> ACTIVITY: Print each entry below precisely as shown.

> Records from a data collection:
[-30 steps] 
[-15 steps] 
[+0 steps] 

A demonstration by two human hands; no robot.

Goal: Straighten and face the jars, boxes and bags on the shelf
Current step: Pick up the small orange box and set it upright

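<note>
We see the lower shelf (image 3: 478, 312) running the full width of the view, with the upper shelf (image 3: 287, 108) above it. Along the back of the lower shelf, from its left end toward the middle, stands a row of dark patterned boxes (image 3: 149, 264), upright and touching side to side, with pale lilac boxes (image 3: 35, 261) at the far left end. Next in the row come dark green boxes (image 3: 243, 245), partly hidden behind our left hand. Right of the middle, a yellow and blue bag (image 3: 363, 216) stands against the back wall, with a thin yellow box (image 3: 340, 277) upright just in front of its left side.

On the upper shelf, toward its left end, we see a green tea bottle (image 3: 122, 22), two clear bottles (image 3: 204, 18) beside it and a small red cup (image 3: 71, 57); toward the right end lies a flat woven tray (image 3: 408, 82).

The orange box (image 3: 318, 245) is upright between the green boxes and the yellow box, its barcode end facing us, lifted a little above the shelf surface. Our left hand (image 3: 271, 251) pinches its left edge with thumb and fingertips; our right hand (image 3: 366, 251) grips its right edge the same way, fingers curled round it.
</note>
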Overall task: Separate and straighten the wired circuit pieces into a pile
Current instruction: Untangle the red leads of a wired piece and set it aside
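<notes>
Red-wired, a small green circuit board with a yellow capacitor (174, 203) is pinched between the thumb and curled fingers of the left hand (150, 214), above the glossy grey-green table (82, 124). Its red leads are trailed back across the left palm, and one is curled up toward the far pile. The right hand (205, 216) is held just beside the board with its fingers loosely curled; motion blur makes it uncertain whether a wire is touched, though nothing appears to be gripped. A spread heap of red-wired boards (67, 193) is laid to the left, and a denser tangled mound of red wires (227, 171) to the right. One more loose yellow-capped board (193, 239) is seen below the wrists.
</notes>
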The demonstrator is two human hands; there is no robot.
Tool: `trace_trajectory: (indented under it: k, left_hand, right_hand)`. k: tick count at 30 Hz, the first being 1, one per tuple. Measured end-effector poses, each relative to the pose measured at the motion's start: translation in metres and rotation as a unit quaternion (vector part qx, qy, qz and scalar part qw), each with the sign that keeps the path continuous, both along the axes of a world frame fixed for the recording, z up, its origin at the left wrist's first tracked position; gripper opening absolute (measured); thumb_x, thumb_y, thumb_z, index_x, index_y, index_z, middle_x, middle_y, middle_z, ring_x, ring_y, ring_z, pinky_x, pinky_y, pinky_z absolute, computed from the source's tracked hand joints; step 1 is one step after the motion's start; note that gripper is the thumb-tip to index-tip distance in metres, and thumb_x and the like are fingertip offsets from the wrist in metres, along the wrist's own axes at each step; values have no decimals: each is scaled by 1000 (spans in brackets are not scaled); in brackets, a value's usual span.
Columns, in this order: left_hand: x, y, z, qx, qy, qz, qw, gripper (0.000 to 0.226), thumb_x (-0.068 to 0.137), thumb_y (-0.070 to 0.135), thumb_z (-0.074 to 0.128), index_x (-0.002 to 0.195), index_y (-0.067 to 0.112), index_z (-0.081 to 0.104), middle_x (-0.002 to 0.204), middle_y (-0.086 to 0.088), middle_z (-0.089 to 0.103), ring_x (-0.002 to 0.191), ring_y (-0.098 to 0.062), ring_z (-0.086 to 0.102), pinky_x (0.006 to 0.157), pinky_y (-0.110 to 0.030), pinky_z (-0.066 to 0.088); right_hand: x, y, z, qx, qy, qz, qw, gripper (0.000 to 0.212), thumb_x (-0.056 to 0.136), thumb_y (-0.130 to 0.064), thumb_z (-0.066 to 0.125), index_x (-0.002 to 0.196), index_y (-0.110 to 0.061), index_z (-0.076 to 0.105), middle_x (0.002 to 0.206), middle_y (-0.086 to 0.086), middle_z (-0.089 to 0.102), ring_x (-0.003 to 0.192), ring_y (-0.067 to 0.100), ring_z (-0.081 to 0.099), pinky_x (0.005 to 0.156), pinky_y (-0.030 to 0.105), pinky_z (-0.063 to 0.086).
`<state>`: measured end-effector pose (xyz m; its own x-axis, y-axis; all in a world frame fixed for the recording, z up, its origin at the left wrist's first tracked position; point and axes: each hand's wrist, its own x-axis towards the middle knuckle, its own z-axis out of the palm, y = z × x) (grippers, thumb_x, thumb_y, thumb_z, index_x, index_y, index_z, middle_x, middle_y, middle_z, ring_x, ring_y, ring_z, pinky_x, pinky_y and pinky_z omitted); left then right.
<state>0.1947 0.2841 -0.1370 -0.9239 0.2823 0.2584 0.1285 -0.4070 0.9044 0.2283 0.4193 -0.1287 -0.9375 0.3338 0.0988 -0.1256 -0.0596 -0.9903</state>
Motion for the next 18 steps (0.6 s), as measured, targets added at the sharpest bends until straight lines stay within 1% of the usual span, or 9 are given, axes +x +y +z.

> SOLUTION FOR THIS TASK:
[-30 steps] 
[-15 steps] 
[+0 steps] 

A demonstration by two human hands; no robot.

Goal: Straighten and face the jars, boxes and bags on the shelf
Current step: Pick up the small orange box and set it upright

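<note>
We see the lower shelf (image 3: 478, 312) running the full width of the view, with the upper shelf (image 3: 287, 108) above it. Along the back of the lower shelf, from its left end toward the middle, stands a row of dark patterned boxes (image 3: 149, 264), upright and touching side to side, with pale lilac boxes (image 3: 35, 261) at the far left end. Next in the row come dark green boxes (image 3: 243, 245), partly hidden behind our left hand. Right of the middle, a yellow and blue bag (image 3: 363, 216) stands against the back wall, with a thin yellow box (image 3: 340, 277) upright just in front of its left side.

On the upper shelf, toward its left end, we see a green tea bottle (image 3: 122, 22), two clear bottles (image 3: 204, 18) beside it and a small red cup (image 3: 71, 57); toward the right end lies a flat woven tray (image 3: 408, 82).

The orange box (image 3: 318, 245) is upright between the green boxes and the yellow box, its barcode end facing us, lifted a little above the shelf surface. Our left hand (image 3: 271, 251) pinches its left edge with thumb and fingertips; our right hand (image 3: 366, 251) grips its right edge the same way, fingers curled round it.
</note>
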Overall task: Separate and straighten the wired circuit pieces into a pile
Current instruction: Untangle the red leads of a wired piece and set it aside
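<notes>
Red-wired, a small green circuit board with a yellow capacitor (174, 203) is pinched between the thumb and curled fingers of the left hand (150, 214), above the glossy grey-green table (82, 124). Its red leads are trailed back across the left palm, and one is curled up toward the far pile. The right hand (205, 216) is held just beside the board with its fingers loosely curled; motion blur makes it uncertain whether a wire is touched, though nothing appears to be gripped. A spread heap of red-wired boards (67, 193) is laid to the left, and a denser tangled mound of red wires (227, 171) to the right. One more loose yellow-capped board (193, 239) is seen below the wrists.
</notes>
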The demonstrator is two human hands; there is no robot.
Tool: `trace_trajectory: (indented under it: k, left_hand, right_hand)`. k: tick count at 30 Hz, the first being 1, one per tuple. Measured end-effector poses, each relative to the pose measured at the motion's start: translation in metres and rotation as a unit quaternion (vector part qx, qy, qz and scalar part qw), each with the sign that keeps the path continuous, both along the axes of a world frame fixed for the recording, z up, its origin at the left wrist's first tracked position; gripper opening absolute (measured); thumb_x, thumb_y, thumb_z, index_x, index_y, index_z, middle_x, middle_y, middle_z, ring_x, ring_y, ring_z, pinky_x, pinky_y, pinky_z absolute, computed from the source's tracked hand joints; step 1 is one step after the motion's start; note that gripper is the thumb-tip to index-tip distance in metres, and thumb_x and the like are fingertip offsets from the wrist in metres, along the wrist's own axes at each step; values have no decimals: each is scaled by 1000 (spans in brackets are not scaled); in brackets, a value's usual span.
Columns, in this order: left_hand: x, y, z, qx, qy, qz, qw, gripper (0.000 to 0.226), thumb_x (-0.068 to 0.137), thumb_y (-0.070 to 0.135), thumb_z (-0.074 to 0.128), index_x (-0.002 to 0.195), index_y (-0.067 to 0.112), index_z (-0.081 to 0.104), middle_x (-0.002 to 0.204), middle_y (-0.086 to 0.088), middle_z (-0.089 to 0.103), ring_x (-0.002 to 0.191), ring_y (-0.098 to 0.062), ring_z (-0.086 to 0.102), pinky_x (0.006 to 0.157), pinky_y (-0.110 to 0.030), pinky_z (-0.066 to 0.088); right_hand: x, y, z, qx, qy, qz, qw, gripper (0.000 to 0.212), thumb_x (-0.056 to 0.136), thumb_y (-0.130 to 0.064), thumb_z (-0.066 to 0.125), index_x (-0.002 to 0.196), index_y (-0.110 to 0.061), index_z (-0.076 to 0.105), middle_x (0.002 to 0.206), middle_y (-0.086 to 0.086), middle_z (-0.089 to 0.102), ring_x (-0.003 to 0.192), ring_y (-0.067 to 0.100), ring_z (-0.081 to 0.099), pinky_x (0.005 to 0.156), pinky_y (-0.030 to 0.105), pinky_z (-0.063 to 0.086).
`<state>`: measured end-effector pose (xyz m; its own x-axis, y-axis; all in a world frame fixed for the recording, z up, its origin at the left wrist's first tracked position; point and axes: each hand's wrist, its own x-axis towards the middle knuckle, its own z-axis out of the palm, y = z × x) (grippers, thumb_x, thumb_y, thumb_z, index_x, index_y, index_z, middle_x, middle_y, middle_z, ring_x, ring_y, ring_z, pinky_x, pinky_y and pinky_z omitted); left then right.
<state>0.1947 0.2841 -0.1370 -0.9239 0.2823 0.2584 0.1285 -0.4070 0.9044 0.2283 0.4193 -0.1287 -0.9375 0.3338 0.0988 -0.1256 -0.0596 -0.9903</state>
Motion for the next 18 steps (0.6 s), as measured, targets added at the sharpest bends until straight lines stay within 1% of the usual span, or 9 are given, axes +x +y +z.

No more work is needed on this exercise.